Merkezi sinir sistemini uyarır, kan damarlarını genişletir. Düşünmeyi geliştirir ve yorgunluğun üstesinden gelmeye yardımcı olur. Çoğu insan kahveden sonra bir enerji dalgalanması hisseder ve daha iyi konsantrasyona sahiptir. Ancak rekor kıranlar ders çalışırken günde bir düzine kadar kahve içtikleri için güvenli bir sınır var mı? Günde 2-3 küçük siyah güvenli kabul edilirken 5'ten fazlası risk altındadır. Günlük kafein dozunuzu dengelerken çay, kakao, çikolata, kolalı içecekler ve modaya uygun enerji içeceklerinin de kafein kaynakları olduğunu unutmayın. İkincisi gerçek bir enerji enjeksiyonudur - yorulduklarında hızla ayağa kalkarlar, ancak aynı zamanda hızla çalışmayı bırakırlar. Dersten önceki geceyi geçirecek bir öğrenciye yardımcı olacaklardır, ancak bunlar özel günler için fonlardır, çünkü bunlara bağımlı olabilirsiniz. Kahve, güçlü çay, kola ve enerji içecekleri, zihin için gerekli olan kalsiyum ve magnezyumun "hırsızları"dır ve fazla içildiğinde konsantrasyonu bozar ve uykuyu bozar. Maden suyu, yeşil ve meyve çayı ve taze sıkılmış meyve suları içmek daha iyidir.

Kalp ve öğrenme ile diyet: sınavdan önce ne yenir?

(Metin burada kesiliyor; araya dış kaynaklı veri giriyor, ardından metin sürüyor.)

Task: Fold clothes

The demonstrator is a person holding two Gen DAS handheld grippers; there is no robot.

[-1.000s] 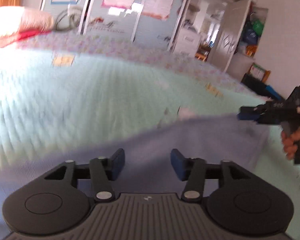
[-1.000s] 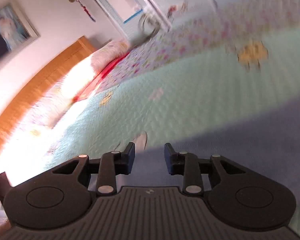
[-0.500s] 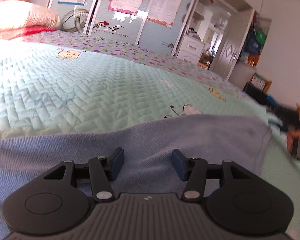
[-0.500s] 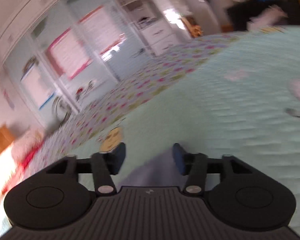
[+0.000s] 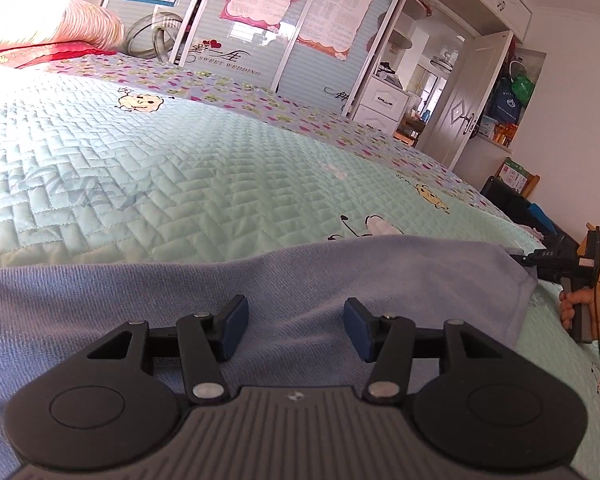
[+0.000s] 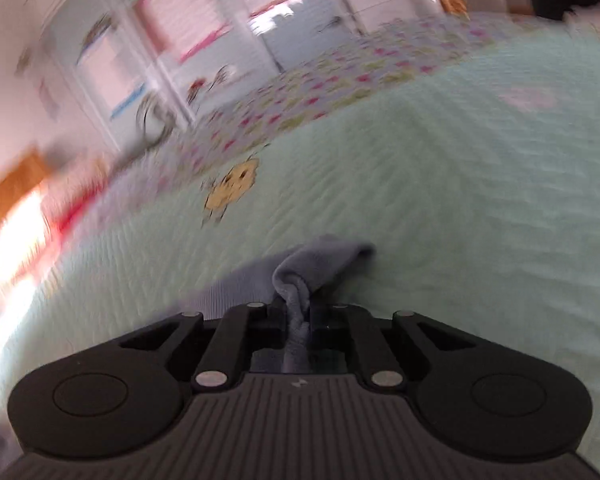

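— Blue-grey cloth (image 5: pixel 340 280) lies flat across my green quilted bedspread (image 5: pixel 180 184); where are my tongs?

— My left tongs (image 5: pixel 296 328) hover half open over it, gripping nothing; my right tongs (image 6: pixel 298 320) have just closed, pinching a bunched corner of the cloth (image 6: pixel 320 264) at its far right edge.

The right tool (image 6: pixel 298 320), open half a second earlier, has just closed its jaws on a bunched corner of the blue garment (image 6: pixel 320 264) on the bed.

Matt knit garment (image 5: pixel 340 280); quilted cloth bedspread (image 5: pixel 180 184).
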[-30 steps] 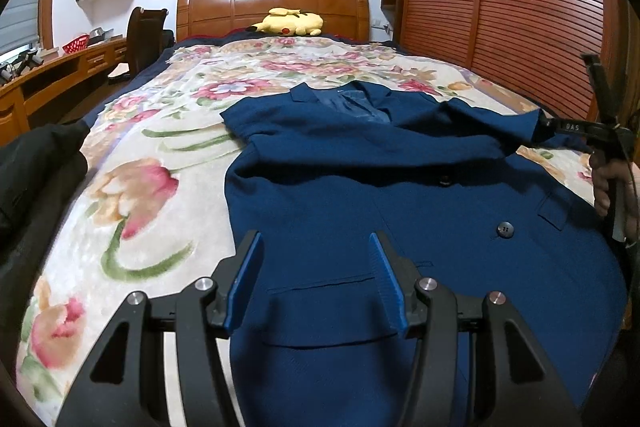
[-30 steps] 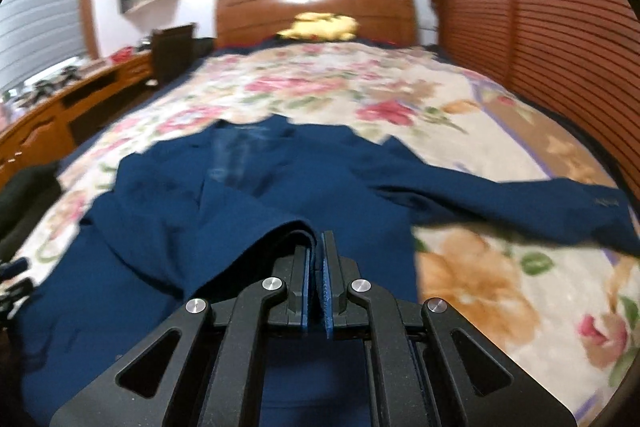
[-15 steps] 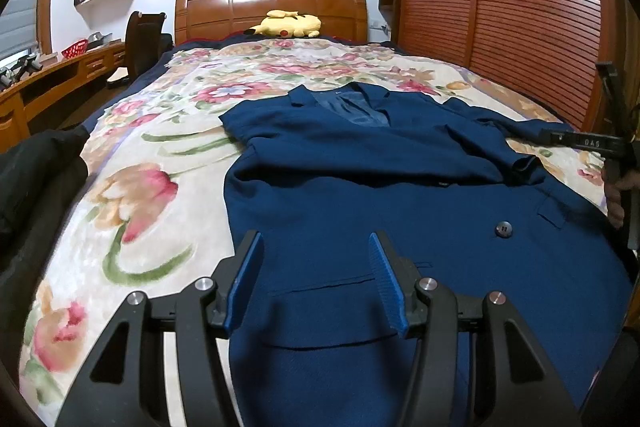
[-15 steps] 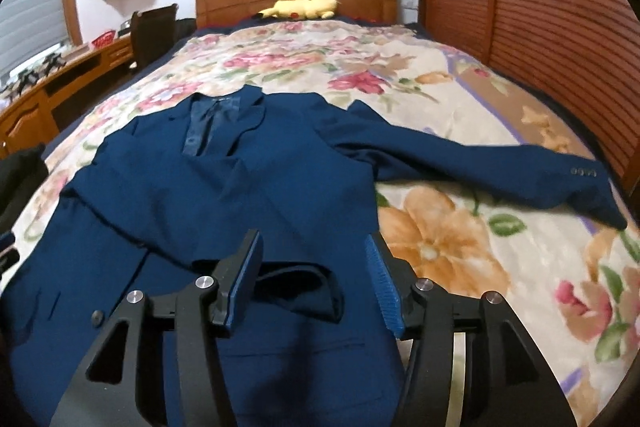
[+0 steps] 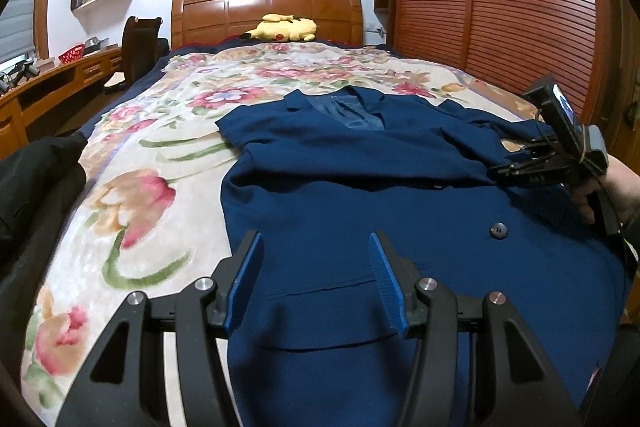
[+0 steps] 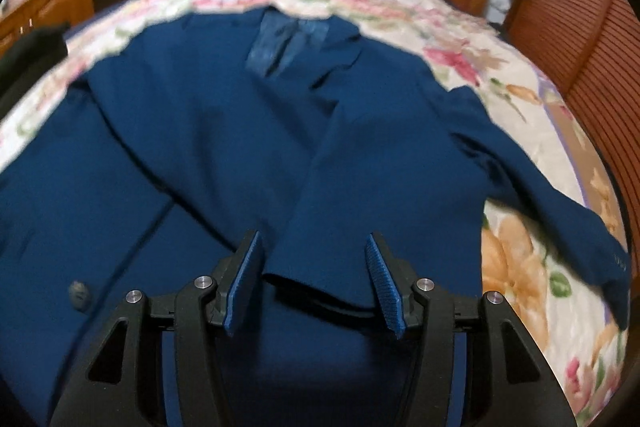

Sınava yaklaştıkça stres artar. Diyet aynı olsa da, gerginlik ve kaygıyı az altabilecek bu besinlerden testten birkaç gün önce daha fazlasını almak iyi bir fikirdir. Daha fazla bakliyat, yeşillik ve narenciye yiyin. İçerdikleri folik asit sizi sınav stresinden kaynaklanabilecek depresyon öncesi depresyona karşı koruyacaktır. Kronik stresli durumlarda tüketimi hızla artan, vücudunuza mümkün olduğunca fazla C vitamini sağlamak için taze meyve suları için ve meyve yiyin.

Magnezyum açısından zengin yiyecekleri diyetinize dahil etmelisiniz: karabuğday, fındık, kabak çekirdeği, çikolata veya kakao. Sınav için evden aç karnına çıkmayın. Aç bir kişi daha sinirli ve strese eğilimlidir ve konsantre olması daha zordur. Kahvenizi aşırıya kaçmayın - gerginliğe neden olabilir. Yanınıza bir parça çikolata veya bir torba fındık alın.

Hafıza ve öğrenme yoluyla diyet: eczaneden hazırlıklar

Yorgunluk hallerinde,Konsantre olmak zordur ve materyali hatırlamakta sorun yaşarsınız, ginseng, lesitin, guarana ile hazırlıklara ulaşırsınız. Dozu biriktirmemek için benzer etkiye sahip birkaç ilacı aynı anda almamalısınız. Performans arttırıcı müstahzarlar, üreticinin tavsiyesine ve kendi sağduyunuza göre kullanıldığında güvenlidir. El ilanı okuyun. Ondan kime yönelik olduğunu, bileşiminin ne olduğunu, nasıl dozlanacağını ve kontrendikasyonların neler olduğunu öğreneceksiniz.

6 fotoğraftan oluşan galeriye bakınsenin için faydalı olacak

Hafızayı ve öğrenme hızını artıran diyet - örnek menü

Toplam 1800 kcal

  • İlk kahv altı 470 kcal

Margarinli 2 dilim kepekli çavdar ekmeği, süzme peynir (100 gr), bir yemek kaşığı frenk soğanı, büyük domates, portakal suyu (250 ml)

  • 2. kahv altı 220 kcal

meyve salatası: 1/2 muz, bir yemek kaşığı ceviz, şeftali, 3 yemek kaşığı doğal yoğurt

  • Öğle Yemeği 555 kcal

otlar ve bir çay kaşığı zeytinyağı ile folyo içinde pişmiş uskumru (150 gr), marul (küçük baş), bir yemek kaşığı soya filizi ve doğal yoğurt (3 yemek kaşığı), 4 yemek kaşığı esmer pirinç

  • İkindi çayı 255 kcal

portakal, 3 küp bitter çikolata %70

  • Akşam yemeği 300 kcal

Vinaigrette soslu darı salatası: orta boy domates, küçük soğan, 3 yemek kaşığı darı, 2 çay kaşığı zeytinyağı, 1/2 büyük bakla kırmızı biber, bir dilim tam yağlı gouda peyniri

Aylık "Zdrowie"

Makaleyi arkadaşlarınızla paylaşarak sitenin geliştirilmesine yardımcı olun!